Several military leakers claim that a “disc-shaped UFO” destroyed a US nuclear missile during a routine test over the Pacific.
After circling the unarmed dummy warhead at several thousand kilometers per hour, the ship is said to have fired four laser beams at the missile.
It is not known at what altitude the altercation is said to have occurred.
Retired US Air Force officers Lieutenant Bob Jacobs and Major Florenze Mansmann are among two who claim the event took place, and say they have seen footage of the event, which was captured on September 15, 1964.
However, the video has since gone missing.
Extraordinary allegations about the encounter have been swirling for years, but are now being investigated by author Robert Hastings, whose books include UFOs And Nukes: The Secret Link Revealed.
Lt Jacobs and Maj Mansmann were part of the team charged with filming the test from a military telescopic photography site in Big Sur, California, and while doing so, inadvertently captured the altercation.
They allege that after a ‘highly-restricted’ screening of the footage, two plain-clothed CIA officers confiscated the tape.
Lt Jacobs said that at the time Maj Mansmann had told him ‘not to talk about it’, and said ‘it had never happened’.
Separately, Mr Hastings confirmed that Luis Elizondo, former director of the advanced aerospace threat identification program (AATIP), also said he had seen the footage.
This was confirmed by an anonymous US Senate investigator, not Mr Elizondo himself, who has previously accused the Pentagon of trying to discredit him for speaking out over the issue of UFOs.
Writing on his website, The UFO Chronicles, Mr Hastings described the craft as a ‘domed, disc-shaped UFO’.
‘[The video] showed exactly what Dr Jacobs has maintained over the years – a UFO actually interfered with an Atlas missile in flight, as it carried a dummy nuclear warhead aloft,’ wrote Mr Hastings.
‘The official Air Force video of the encounter captures the moment the unknown object appears to engage the warhead with a luminous beam – which turned on and off four times – as it travelled downrange at several thousand miles-per-hour over the Pacific Ocean.’
By 1983 Maj Mannsnann had decided to speak out about the encounter, describing the UFO as a ‘classic disc, the center seemed to be a raised bubble… the entire lower saucer shape was glowing and seemed to be rotating slowly.’
A year earlier, Lt Jacobs – then a university professor specialising in communications – had written an article about the incident in the ‘sensationalistic’ National Enquirer. After publication he began receiving ‘death threats’ over the phone, and ‘intimidating letters from certain well-known UFO “skeptics” who attempted to get Jacobs to retract the story’.
Further evidence for the encounter has been offered in declassified but as-yet-unreleased radar data taken on the day, which shows an unidentified object near the missile at the time of the incident.
However, Lt Jacobs has suggested this could have been some of the ‘metallic chaff’ surrounding the warhead, debris deliberated scattered to confuse enemy radar from detecting the exact location of a missile.

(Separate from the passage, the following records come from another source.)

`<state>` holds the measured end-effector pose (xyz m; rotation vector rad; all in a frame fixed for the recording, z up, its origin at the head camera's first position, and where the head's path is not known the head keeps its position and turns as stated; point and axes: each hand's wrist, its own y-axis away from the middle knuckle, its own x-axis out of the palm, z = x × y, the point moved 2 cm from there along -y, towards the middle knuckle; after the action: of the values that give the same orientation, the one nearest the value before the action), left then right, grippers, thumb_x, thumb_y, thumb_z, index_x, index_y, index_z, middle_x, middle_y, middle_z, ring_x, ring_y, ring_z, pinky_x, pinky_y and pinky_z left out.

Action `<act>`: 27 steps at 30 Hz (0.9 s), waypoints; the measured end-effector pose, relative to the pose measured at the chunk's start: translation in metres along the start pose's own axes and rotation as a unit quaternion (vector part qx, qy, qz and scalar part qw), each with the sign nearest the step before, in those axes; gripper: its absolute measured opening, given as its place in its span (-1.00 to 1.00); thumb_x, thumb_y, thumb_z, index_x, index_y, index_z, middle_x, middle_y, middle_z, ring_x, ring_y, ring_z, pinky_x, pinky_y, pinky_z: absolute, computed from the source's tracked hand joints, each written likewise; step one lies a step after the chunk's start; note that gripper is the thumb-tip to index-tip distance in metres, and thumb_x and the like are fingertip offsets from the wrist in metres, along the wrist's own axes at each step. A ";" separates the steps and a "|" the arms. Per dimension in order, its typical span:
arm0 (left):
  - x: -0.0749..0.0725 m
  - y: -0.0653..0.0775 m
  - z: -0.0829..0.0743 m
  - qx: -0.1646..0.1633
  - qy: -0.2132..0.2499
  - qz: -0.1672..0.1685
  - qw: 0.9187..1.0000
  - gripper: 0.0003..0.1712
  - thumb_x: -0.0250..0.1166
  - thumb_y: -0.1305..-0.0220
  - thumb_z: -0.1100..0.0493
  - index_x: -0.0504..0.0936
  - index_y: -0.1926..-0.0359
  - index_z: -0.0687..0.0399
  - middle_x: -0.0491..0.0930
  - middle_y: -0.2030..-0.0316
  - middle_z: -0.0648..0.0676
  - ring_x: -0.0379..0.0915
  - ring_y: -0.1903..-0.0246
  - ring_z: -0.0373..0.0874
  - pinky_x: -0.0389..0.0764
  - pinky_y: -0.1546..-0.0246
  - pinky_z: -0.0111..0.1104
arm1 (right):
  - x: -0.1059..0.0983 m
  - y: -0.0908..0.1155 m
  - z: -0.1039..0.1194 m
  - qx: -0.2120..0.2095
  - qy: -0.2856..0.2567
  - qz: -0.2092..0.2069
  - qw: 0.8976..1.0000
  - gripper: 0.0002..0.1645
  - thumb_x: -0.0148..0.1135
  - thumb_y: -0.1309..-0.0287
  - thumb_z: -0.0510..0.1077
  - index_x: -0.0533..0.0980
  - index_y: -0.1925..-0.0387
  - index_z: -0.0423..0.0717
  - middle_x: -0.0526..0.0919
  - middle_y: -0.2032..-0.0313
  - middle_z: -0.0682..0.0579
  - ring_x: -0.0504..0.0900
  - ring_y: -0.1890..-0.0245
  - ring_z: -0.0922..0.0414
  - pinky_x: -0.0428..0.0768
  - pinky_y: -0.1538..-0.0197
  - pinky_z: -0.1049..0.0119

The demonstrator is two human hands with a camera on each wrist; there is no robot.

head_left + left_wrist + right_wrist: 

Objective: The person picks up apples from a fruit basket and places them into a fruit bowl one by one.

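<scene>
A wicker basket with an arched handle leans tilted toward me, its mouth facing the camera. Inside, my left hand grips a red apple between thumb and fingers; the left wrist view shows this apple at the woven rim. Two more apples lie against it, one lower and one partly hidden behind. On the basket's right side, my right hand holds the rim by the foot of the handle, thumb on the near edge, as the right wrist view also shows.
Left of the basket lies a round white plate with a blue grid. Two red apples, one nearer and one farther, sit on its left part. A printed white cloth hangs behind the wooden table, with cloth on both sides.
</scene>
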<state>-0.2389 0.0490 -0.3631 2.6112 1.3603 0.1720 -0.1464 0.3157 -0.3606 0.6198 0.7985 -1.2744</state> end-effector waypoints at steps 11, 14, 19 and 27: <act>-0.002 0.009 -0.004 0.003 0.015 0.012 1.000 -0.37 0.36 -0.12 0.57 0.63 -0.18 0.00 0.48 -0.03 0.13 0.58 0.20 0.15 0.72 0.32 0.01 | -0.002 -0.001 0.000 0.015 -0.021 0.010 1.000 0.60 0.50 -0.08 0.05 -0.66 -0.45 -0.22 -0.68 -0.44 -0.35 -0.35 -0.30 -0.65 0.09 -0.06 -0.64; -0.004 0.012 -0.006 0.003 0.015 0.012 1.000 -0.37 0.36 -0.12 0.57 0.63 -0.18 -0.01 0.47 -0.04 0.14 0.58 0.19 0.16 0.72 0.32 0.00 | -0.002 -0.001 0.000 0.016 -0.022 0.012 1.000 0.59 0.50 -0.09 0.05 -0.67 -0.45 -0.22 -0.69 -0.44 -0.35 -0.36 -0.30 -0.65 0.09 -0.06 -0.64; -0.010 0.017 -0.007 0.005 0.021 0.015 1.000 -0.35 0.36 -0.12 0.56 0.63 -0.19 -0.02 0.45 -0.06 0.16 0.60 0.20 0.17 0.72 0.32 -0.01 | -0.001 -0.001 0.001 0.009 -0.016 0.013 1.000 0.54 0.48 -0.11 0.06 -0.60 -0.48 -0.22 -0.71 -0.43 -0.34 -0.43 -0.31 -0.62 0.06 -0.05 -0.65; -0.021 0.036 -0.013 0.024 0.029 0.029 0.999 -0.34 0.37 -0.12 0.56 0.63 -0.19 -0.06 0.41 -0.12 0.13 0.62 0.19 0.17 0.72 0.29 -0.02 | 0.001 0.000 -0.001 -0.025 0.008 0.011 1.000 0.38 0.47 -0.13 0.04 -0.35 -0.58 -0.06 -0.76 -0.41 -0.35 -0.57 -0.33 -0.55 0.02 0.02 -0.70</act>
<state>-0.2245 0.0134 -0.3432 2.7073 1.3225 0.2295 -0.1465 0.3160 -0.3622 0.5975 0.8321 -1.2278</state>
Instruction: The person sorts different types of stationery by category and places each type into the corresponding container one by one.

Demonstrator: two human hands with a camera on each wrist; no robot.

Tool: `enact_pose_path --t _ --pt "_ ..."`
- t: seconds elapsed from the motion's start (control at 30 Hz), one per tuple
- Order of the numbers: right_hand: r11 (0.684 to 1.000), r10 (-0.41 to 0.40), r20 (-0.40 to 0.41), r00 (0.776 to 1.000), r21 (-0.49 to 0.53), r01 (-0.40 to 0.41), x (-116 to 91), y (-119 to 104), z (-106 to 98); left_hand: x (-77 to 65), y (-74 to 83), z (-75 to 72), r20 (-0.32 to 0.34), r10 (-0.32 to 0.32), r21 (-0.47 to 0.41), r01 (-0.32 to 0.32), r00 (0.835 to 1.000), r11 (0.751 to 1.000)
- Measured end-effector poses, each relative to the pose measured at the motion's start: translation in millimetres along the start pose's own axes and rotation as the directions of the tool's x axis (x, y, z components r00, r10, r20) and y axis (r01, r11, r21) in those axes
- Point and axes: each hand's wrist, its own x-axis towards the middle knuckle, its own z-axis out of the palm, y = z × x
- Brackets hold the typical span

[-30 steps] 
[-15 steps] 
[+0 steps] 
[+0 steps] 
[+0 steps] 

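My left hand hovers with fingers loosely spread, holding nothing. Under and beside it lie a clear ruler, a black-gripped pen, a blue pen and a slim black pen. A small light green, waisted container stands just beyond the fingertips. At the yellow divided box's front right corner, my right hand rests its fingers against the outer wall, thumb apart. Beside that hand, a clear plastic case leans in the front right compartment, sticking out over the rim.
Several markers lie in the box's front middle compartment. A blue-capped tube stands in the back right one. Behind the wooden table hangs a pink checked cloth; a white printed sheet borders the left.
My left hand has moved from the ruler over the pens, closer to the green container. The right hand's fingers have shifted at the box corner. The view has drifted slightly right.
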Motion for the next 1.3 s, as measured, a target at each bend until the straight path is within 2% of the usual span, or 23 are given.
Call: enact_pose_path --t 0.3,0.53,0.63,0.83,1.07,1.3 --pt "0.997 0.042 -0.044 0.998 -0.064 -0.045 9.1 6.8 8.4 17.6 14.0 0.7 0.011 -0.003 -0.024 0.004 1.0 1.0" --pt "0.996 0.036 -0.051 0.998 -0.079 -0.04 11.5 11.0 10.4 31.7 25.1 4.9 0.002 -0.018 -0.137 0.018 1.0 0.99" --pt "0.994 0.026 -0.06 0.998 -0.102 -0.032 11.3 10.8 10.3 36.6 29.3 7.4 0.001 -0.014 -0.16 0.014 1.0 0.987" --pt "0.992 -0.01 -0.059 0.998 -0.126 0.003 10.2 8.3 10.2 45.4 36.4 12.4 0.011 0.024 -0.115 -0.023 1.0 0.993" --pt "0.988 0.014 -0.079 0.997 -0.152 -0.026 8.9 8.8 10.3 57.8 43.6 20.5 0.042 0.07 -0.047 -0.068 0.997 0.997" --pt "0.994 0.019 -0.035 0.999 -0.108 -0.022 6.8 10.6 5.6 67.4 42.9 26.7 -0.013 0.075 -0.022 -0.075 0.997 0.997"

‘So, perhaps the mysterious target tracked on radar near the warhead was merely the chaff,’ wrote Hastings .
‘On the other hand, it may have indeed been the actual UFO, whose presence the author of the radar data report would probably not have known about, given the incident’s Top Secret status.’
Now, almost 60 years on and with UFOs making headlines daily, the story has resurfaced – but the tape has not.
At present, it seems like it was destroyed alongside the rest of Mr Elizondo’s files and emails when he resigned as AATIP director in 2017.
‘This highly unusual move by the Pentagon is in direct violation of a legal Preservation Order that was mandated based on Elizondo’s other duties at the time,’ wrote Hastings. ‘The order requires all of Elizondo’s electronic and hard copy files to be preserved indefinitely, including email and correspondence.’
Mr Elizondo said he stood down in protest at the Pentagon over ‘excessive secrecy’ surrounding the programme.
Speaking to CNN at the time, he said: ‘My personal belief is that there is very compelling evidence that we may not be alone.’